Apple Employees’ Response To Recent Product Leaks: Blame China
It’s been a strange last few months for Apple product leaks. Despite Tim Cook’s promise to beef up the security at Apple after he took the CEO position, virtually everything Apple has released recently has been thoroughly spoilered before its official announcement. The iPhone 5 had every facet of its hardware leaked and widely publicized before it ever saw the official light of day, and now the same thing looks like it will happen with the iPad Mini, unless the hardware Apple unveils is substantially different than the numerous leaks we’ve seen already.
What’s happening, then? How are we getting all these leaks so far ahead of the official launch dates for these products? Well, according to some Apple employees interviewed by Ars Technica, it has nothing to do with Apple’s in-house security. The security restrictions on actual Apple employees are as stringent as ever, and involve everything from not showing prerelease devices to other Apple employees, to the monitoring of staff members’ IRC channel habits.
The leaks, these Apple employees say, are not on their end. Rather, they’re coming from the lengthy supply chain from which Apple sources all its parts. Thousands of workers across China and other global manufacturing hubs are working to churn out Apple gadgets ahead of their launches, and there’s very little Apple can do to prevent those workers from talking to journalists.
“Apple’s security practices are targeted at making sure US employees don’t leak stuff, but everything comes out of China now,” said one anonymous Apple employee. “I think Apple’s secrecy mode is really outdated.”
“You’ve got thousands of people working on manufacturing something who have no vested interest in keeping it secret,” another employee said. “It will be increasingly hard to hide the industrial design we do because we manufacture things overseas. Since we don’t do it in the US, it’s may be hard to surprise people over anything in the future.”

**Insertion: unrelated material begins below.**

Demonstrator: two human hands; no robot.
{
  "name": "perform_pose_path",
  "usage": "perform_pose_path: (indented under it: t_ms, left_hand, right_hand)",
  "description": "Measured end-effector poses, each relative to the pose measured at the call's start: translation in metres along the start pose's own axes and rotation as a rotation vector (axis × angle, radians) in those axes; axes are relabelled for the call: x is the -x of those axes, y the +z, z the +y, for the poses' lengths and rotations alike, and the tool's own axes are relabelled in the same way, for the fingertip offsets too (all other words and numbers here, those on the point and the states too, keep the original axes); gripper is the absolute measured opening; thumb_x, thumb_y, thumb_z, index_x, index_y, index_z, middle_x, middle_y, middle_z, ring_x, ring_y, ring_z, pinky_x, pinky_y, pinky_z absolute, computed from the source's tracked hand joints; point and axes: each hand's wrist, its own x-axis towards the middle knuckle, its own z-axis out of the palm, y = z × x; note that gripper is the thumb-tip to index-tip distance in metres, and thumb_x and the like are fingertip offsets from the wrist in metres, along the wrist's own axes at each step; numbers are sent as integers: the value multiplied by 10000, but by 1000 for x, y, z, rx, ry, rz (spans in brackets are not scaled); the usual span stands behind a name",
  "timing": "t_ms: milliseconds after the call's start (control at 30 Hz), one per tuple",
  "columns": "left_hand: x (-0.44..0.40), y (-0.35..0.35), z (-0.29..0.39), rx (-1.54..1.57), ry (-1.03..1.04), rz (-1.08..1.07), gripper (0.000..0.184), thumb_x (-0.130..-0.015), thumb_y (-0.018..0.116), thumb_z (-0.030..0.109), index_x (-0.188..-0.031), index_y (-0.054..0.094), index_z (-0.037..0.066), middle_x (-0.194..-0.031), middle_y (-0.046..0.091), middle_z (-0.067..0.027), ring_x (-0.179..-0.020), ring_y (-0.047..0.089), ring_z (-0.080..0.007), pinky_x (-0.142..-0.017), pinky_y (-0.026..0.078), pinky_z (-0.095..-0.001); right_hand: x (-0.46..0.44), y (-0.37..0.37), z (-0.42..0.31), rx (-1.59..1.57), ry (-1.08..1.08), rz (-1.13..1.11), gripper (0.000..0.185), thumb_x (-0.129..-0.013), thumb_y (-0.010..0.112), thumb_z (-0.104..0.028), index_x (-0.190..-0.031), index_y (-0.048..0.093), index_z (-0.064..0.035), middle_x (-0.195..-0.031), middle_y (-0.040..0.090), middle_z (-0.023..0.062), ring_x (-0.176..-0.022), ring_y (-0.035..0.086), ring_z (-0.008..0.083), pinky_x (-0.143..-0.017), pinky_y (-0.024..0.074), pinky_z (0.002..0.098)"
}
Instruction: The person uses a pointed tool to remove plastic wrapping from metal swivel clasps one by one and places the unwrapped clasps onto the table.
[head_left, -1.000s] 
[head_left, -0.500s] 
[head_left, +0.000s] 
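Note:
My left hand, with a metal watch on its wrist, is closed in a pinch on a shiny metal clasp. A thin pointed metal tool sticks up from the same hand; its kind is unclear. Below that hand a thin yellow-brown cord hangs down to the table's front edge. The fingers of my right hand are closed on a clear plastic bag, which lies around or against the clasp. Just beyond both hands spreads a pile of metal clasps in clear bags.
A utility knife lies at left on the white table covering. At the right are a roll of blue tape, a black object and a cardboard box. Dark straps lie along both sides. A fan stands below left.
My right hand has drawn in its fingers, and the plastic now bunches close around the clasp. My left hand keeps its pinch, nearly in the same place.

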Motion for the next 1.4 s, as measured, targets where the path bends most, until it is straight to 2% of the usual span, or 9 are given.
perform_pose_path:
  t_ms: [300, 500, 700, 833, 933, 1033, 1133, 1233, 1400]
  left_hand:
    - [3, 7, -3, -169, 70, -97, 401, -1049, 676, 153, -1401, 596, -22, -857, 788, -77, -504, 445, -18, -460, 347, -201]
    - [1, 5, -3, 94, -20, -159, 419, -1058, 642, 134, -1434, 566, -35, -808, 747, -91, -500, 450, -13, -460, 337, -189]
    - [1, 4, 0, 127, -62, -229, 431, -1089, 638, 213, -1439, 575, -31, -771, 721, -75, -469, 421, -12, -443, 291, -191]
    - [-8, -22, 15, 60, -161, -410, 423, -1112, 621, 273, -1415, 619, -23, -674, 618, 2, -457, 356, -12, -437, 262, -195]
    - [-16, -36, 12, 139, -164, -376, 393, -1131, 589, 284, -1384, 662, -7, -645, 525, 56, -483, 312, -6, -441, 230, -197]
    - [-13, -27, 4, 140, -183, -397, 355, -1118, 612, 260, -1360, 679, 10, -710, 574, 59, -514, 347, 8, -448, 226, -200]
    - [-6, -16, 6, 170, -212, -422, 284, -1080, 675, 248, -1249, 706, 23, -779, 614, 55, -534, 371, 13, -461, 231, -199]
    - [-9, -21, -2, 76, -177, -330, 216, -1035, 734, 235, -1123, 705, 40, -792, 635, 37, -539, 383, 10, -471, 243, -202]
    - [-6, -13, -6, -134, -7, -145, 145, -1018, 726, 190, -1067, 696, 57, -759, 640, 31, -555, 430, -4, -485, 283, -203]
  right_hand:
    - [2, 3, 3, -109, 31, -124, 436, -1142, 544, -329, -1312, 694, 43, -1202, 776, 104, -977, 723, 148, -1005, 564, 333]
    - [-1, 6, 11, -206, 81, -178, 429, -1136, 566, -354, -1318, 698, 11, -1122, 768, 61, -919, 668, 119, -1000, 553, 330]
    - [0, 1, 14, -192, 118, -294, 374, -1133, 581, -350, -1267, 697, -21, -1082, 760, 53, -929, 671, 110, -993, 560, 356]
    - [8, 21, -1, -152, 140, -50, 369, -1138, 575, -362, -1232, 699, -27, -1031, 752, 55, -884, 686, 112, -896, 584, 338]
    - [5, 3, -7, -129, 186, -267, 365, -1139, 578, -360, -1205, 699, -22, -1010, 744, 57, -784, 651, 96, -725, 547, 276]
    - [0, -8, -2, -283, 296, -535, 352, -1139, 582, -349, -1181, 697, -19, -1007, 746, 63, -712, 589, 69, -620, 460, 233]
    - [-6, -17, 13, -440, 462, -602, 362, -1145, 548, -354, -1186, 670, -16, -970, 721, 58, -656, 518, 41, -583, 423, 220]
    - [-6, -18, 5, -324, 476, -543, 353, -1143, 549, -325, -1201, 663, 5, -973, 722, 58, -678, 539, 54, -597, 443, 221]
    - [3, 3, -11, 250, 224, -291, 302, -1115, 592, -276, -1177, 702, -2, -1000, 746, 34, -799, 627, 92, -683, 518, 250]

That’s the unfortunate reality of overseas manufacturing. While Apple might be enjoying the cheap labour and the subsequently huge profit margins, there’s a price to be paid. In this case, it seems that price comes in the form of ruining product announcements ahead of time. For Apple employees in the United States, the fact that they don’t get to have a big launch event that everyone’s excited about may be disheartening, but for Apple as a company, the hype machine that publishes the much-complained-about leaks looks like it’s doing nothing more harmful than helping sell a few million more iPhones.